Problem
Every line from the start of the listing below through the line that contains "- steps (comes" is to be reproduced word for word.

───── Input data ─────

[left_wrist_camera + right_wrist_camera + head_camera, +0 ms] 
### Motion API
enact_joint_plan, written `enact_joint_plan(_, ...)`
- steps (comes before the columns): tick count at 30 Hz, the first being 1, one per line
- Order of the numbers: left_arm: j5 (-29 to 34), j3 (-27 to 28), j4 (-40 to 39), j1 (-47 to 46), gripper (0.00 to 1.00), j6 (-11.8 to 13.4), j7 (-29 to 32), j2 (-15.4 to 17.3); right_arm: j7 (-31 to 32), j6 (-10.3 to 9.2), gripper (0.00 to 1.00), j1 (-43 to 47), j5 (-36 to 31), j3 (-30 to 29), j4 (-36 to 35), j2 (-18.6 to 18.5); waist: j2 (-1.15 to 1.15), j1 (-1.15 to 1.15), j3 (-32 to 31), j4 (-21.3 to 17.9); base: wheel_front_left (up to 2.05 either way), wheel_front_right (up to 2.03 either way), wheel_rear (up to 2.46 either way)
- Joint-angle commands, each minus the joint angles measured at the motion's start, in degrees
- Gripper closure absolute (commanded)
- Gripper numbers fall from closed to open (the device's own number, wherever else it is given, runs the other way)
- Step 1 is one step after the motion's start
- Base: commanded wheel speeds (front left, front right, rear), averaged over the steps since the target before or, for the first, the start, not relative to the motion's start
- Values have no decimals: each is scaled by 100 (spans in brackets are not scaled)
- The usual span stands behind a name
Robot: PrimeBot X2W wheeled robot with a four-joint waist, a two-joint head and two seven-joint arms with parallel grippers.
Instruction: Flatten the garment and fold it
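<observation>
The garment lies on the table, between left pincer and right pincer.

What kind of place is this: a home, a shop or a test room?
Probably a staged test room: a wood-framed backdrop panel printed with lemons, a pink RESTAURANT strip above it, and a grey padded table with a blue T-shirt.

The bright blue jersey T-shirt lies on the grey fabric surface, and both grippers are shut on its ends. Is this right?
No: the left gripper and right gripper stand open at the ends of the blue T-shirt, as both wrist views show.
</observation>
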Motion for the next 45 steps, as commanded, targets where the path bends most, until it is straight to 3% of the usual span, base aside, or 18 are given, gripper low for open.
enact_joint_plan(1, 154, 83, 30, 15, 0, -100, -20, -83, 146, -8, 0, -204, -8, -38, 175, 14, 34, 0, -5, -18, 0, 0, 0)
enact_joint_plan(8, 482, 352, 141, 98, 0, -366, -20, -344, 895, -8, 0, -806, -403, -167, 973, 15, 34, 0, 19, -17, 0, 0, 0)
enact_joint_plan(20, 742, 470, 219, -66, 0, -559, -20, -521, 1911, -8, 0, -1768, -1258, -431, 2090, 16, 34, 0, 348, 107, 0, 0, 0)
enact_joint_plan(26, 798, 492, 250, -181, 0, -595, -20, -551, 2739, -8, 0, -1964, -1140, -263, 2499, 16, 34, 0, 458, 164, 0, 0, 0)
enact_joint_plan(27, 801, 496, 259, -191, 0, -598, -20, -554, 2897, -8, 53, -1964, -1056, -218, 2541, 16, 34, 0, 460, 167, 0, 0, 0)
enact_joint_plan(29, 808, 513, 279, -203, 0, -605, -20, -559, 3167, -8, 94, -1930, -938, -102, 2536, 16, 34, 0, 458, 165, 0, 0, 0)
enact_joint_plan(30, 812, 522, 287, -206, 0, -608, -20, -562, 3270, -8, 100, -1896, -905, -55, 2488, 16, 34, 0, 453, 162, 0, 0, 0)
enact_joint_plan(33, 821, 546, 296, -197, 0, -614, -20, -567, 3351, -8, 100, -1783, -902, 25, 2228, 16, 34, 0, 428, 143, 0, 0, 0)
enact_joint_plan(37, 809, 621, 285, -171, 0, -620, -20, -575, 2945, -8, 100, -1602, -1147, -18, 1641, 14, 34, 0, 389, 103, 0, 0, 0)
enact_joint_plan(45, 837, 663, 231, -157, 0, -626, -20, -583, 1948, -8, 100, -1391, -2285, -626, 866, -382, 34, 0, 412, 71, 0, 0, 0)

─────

Response to the task
[left_wrist_camera + right_wrist_camera + head_camera, +0 ms] 
### Motion API
enact_joint_plan, written `enact_joint_plan(_, ...)`
- steps (comes before the columns): tick count at 30 Hz, the first being 1, one per line

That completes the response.